WHAT NEEDS TO BE DONE – In the records below, find the line containing "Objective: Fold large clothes", then print it and every following line exactly, through the last, without pictures.

==== DATA FOR ANALYSIS ====

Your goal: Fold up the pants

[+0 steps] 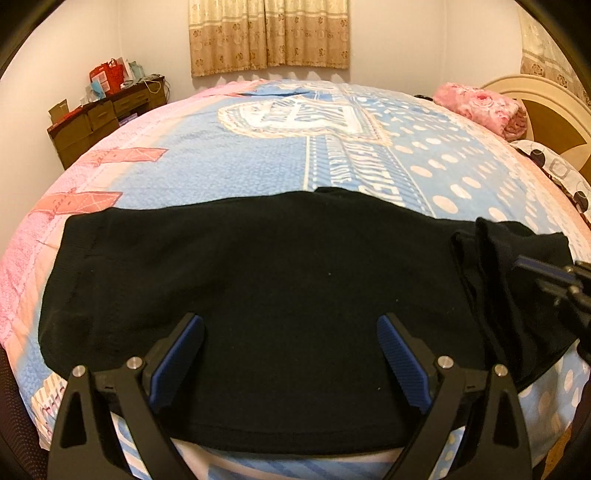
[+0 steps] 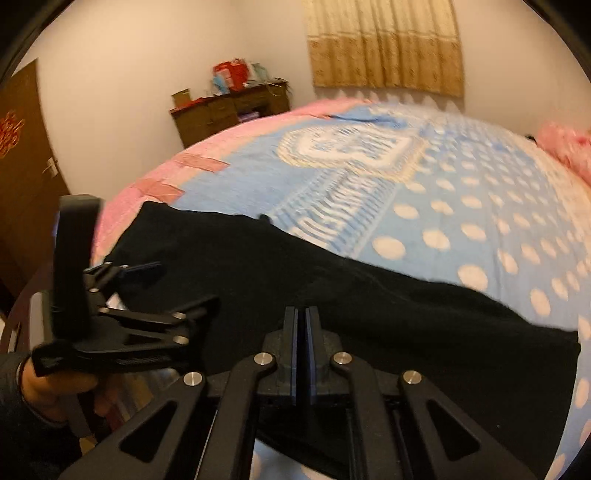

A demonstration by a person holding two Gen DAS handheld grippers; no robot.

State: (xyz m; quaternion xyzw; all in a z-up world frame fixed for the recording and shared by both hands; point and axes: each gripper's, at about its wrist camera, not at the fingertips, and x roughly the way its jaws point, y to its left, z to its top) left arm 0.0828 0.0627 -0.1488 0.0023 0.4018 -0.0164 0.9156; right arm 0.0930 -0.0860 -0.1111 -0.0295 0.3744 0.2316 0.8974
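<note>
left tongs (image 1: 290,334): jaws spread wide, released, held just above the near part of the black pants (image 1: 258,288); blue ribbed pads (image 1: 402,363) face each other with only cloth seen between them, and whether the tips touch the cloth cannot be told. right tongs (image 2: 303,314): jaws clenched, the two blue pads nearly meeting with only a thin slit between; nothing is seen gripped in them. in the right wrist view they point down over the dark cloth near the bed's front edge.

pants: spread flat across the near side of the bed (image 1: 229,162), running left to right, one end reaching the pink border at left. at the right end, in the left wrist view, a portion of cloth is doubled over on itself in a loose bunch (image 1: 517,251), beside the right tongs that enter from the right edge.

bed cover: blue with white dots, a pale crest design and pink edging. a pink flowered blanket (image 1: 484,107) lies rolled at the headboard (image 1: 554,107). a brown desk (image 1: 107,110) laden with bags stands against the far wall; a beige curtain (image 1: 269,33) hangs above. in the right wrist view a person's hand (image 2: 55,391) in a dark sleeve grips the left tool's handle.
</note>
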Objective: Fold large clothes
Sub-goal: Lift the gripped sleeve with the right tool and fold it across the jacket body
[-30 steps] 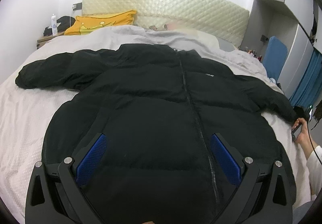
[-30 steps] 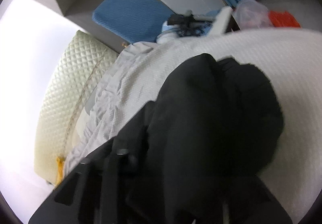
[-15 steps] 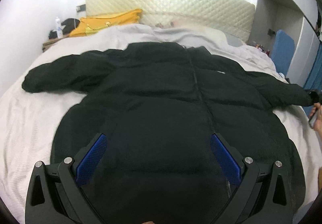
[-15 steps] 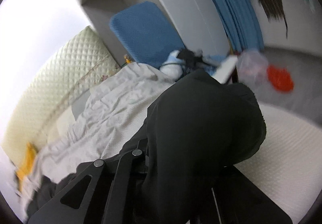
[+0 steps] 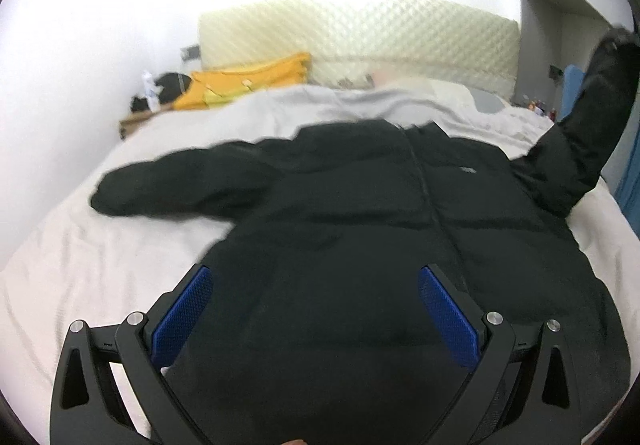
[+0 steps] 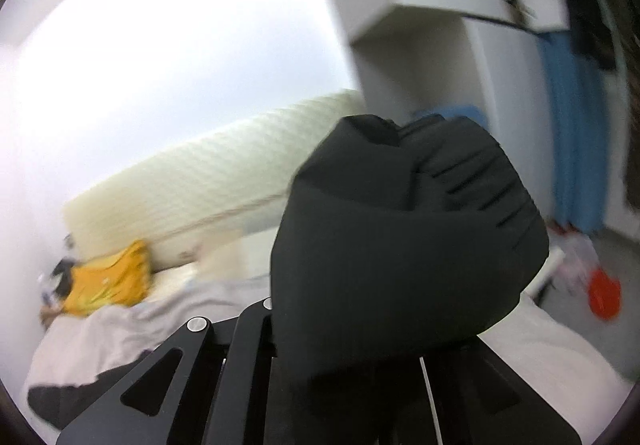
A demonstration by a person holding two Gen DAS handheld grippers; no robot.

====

WRITTEN SOLUTION –
Objective: Fold large clothes
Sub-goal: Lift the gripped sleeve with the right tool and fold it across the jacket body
[-30 steps] 
[-30 steps] 
[-15 steps] 
[-15 steps] 
[+0 steps] 
[+0 steps] 
A demonstration by a person holding two Gen DAS handheld grippers; no robot.

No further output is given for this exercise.